Коковцев перестал есть суп:
— Глаша, это… Георгий Владимирович?
— Да, — созналась горничная.
— С абортом уже опоздали, — произнесла Ольга Викторовна. — Но я не стану держать в своем доме эту псину.
Глаша вдруг запустила подносом в стену:
— А вот рожу и плакать не стану! Меня любой и с дитем возьмет. Уж если хотите, так я скажу… Гога ваш ни при чем тут! Сама на него вешалась — сама за все и отвечу!
Ольга Викторовна строжайше указала Глаше:
— Сейчас же подними поднос и убирайся в медхен-циммер. А как у вас будет с Гогою дальше, это уж мне решать.
— А может, и мне? — с вызовом ответила Глаша.
Коковцеву сделалось тяжело. Он по себе знал, какую страшную силу может иметь женщина, и если Глаша сумела покорить сына, то эта цепкая плотская память останется на всю жизнь несмываемой, как глубокая японская татуировка. Подавленный внутренним признанием своей слабости (и потому сразу же начиная оправдывать слабость и сына), Коковцев не находил нужных слов. Ясным и чистым голосом жена сказала:
— Все это результат женской распущенности…
— Прекрати, — тихо велел ей Коковцев.
— Почему ты кричишь на меня? — вышла из-за стола Ольга. — Ты кричи на нее! Кричи на сына! Кричи на своих матросов!
Глаша подняла поднос.
— Жаркое подавать? — спросила она, неожиданно улыбнувшись, будто скандал в доме Коковцевых доставил ей удовольствие.
Ольга Викторовна нехотя вернулась за стол.
— Подавай! Но с Гогой продолжения у тебя не будет. Уж я сама позабочусь об этом, миленькая.
— А куда он денется., от меня? — хмыкнула Глаша.
— Глаша, — сказал Коковцев, — ты сейчас лучше молчи…
В субботу из корпуса вернулся цветущий Гога.
— Гардемаринов отпустили сегодня раньше, — сообщил он.
— Вот и отлично, — ответил отец, — Значит, у тебя хватит времени, чтобы иногда побыть и с родителями.
Лицо сына сделалось настороженным.
— А что здесь произошло? — спросил он.
— Ни-че-го.
— Но, папа, ты это сказал… таким тоном…
— Я всегда, ты знаешь, говорю таким тоном.
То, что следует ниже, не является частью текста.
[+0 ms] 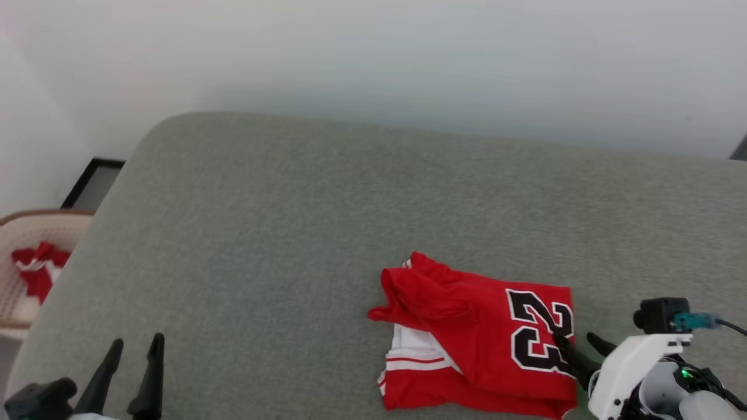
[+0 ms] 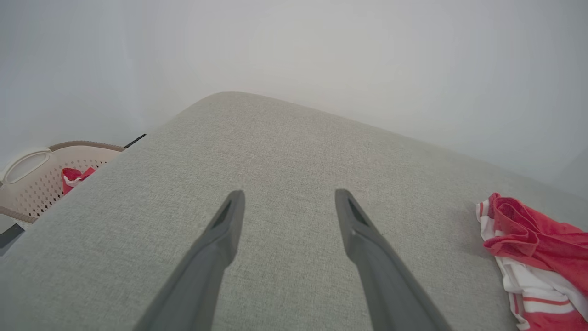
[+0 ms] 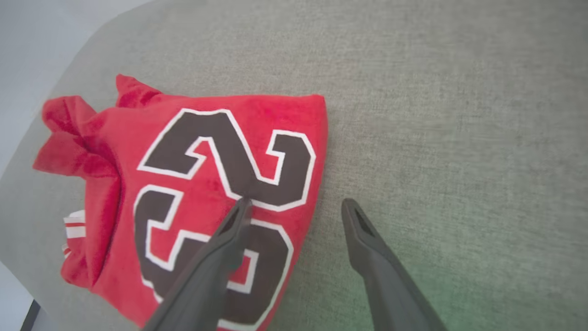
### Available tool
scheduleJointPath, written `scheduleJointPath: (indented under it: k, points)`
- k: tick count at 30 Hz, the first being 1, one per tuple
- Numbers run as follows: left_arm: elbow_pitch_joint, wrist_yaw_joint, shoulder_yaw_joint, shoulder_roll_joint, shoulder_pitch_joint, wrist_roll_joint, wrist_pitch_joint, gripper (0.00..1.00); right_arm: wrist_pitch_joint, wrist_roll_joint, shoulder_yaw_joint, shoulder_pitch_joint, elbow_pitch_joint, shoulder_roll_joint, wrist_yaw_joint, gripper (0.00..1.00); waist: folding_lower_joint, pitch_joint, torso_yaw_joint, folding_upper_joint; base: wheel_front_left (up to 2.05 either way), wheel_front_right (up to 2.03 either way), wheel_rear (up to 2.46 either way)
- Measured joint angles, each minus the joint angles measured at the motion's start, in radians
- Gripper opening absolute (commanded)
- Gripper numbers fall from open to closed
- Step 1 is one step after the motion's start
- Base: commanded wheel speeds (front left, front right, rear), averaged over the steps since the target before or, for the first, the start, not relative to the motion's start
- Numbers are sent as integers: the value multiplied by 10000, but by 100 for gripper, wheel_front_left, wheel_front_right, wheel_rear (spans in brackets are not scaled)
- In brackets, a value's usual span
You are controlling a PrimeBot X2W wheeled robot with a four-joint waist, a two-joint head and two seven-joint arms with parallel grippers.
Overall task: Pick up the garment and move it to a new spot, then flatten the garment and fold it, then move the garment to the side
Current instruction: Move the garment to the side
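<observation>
The garment (image 1: 478, 338) is a red jersey with a black, white-outlined 23, lying folded on the grey cushion at the lower right of the head view. Its white-and-red striped trim shows at its lower left. My right gripper (image 1: 575, 341) is open at the garment's right edge, one finger over the number and the other over bare cushion. In the right wrist view the right gripper (image 3: 296, 207) straddles the garment (image 3: 202, 184) edge, holding nothing. My left gripper (image 1: 137, 344) stands open at the lower left, far from the garment (image 2: 537, 257); the left gripper (image 2: 289, 197) is empty.
The grey cushion (image 1: 292, 233) spreads wide to the left and back of the garment. Off its left edge stands a beige perforated basket (image 1: 23, 245) holding red-and-white cloth (image 1: 38, 268). A pale wall runs behind. A dark frame (image 1: 93, 181) lies by the wall.
</observation>
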Motion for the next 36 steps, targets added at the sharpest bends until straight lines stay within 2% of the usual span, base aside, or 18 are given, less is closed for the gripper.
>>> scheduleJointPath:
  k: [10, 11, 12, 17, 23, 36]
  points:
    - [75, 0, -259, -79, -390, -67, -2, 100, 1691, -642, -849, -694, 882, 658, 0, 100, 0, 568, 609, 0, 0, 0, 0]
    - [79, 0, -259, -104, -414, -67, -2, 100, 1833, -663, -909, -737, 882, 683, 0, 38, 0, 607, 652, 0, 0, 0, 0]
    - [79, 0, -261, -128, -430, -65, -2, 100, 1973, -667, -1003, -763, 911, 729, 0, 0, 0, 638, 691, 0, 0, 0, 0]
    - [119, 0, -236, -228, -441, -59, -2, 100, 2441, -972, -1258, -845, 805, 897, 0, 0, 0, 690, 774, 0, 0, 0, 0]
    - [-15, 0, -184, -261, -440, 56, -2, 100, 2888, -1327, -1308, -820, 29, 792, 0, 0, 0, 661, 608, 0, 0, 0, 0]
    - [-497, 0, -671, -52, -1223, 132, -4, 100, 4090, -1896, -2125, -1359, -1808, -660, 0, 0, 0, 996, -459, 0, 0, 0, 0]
В комнате Гоги воцарилась долгая тишина.
Ольга Викторовна в раздражении сказала мужу:
— Наблудил и притих. Ты разве еще не говорил с ним?
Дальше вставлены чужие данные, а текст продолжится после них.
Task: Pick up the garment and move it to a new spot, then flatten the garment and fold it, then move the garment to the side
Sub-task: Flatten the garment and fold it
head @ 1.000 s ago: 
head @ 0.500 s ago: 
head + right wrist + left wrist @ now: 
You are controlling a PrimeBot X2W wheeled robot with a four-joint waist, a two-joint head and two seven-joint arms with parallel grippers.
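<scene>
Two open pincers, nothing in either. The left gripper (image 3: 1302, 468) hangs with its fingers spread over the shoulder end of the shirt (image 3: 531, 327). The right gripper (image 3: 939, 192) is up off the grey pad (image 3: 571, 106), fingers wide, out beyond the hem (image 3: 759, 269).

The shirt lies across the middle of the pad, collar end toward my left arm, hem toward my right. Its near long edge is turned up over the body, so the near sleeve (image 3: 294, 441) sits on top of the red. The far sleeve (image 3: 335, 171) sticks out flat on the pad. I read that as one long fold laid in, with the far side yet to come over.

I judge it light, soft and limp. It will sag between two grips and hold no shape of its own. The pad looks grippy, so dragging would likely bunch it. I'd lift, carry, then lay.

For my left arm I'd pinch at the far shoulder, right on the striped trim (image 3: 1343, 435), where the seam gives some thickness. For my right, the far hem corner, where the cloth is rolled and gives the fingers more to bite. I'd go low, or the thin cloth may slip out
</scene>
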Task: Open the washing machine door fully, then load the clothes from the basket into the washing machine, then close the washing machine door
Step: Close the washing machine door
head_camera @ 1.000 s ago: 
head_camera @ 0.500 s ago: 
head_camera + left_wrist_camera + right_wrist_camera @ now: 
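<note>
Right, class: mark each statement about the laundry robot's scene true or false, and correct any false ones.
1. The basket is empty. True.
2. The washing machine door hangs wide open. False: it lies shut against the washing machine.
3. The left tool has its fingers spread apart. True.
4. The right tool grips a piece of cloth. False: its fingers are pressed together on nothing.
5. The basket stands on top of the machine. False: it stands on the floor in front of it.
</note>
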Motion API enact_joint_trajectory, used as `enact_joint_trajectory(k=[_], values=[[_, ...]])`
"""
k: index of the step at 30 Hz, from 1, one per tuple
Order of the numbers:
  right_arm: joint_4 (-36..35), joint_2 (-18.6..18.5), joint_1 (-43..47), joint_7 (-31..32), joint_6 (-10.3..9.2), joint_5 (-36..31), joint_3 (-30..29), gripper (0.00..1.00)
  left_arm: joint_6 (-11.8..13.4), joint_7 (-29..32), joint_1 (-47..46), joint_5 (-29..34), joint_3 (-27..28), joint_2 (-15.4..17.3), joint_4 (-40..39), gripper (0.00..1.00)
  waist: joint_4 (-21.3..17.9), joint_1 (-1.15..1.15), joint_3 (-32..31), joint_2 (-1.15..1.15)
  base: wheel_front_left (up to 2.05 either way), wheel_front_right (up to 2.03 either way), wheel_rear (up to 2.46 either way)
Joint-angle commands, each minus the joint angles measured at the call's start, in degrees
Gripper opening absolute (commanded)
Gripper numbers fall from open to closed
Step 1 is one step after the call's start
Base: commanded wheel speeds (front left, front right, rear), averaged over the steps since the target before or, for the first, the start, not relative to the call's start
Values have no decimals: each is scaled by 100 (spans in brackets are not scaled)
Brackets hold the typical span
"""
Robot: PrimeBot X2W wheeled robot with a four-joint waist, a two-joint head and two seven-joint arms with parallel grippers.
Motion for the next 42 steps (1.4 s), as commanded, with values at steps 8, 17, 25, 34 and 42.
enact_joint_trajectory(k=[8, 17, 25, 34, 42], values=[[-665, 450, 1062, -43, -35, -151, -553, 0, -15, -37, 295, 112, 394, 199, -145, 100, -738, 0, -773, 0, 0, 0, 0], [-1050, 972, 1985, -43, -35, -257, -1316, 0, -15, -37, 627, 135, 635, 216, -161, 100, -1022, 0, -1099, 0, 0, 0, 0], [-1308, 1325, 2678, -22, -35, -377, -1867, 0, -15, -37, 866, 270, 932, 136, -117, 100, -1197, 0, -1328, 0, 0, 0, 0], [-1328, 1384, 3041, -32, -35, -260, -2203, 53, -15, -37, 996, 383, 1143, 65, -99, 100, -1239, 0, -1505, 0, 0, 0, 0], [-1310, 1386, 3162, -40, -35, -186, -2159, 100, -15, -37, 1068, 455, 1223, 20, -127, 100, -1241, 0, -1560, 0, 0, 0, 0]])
— О чем мне говорить с этим балбесом?
— Сам знаешь, что следует ему сказать.
Коковцев был очень далек от семейной дипломатии:
— Зачем же я, как попугай, стану повторять сыну то, что ему наверняка успела доложить сама же Глашенька?
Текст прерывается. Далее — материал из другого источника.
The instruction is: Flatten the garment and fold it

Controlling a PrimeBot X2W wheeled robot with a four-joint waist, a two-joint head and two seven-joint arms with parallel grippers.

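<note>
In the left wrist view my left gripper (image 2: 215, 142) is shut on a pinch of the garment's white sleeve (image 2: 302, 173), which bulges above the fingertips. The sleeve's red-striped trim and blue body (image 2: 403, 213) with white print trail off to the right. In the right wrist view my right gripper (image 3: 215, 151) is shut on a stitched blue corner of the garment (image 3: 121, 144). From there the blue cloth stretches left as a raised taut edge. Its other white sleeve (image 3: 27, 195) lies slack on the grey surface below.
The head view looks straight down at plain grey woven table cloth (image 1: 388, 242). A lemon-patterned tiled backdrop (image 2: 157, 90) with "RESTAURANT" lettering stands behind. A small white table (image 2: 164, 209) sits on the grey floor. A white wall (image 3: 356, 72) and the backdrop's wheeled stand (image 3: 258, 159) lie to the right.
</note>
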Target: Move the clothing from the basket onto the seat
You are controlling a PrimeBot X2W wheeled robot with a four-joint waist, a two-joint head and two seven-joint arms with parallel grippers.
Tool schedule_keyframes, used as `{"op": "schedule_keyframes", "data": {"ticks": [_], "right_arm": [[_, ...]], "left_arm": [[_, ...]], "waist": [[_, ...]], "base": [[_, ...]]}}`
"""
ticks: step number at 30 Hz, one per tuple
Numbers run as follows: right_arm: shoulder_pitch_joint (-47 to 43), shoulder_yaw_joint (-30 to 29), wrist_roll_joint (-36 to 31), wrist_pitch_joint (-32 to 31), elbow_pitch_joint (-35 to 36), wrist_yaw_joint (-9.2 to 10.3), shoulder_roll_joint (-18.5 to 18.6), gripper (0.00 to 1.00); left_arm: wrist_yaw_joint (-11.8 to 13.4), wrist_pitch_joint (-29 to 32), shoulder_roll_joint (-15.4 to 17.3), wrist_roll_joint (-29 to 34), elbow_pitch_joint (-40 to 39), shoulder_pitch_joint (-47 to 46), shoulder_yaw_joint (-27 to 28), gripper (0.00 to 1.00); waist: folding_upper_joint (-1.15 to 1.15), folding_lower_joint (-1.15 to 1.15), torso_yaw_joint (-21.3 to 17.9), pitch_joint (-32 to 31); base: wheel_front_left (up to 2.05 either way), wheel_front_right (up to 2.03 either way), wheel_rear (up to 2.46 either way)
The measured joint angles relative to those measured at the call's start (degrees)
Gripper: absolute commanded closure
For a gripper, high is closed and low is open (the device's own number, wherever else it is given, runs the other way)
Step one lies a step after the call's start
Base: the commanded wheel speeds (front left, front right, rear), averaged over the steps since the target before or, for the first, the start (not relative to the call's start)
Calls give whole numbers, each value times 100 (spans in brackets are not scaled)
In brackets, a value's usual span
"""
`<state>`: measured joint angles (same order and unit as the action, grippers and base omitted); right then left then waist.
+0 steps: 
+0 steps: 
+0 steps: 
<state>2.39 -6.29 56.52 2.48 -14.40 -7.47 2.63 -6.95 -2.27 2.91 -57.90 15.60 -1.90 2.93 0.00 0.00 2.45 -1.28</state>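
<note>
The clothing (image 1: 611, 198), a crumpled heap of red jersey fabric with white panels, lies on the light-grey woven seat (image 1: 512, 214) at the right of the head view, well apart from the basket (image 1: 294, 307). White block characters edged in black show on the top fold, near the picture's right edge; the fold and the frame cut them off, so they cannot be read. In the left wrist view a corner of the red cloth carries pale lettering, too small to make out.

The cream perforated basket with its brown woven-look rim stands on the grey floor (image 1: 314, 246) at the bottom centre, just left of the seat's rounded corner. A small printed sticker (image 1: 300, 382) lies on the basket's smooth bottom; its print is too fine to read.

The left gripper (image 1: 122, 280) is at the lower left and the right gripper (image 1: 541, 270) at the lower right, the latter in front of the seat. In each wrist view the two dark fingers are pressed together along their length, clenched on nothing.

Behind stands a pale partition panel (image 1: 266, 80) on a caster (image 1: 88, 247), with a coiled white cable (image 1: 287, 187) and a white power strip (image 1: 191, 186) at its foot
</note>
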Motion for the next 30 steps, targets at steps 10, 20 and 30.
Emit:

— Но она представила ему все в ином свете.
— Свет на всех один: я дед, ты бабка… успокойся.
— А это мы еще посмотрим, — последовал ответ. Среди ночи она растолкала спящего мужа:
— Скрипнула дверь… Гога опять у нее.
Коковцеву совсем не хотелось просыпаться:
— А что я, по-твоему, должен делать в таком случае? Ну, скрипнула дверь. Так что? У нас все двери скрипят.
Ольга Викторовна жалко расплакалась:
— Так же нельзя… пойми, что нельзя так!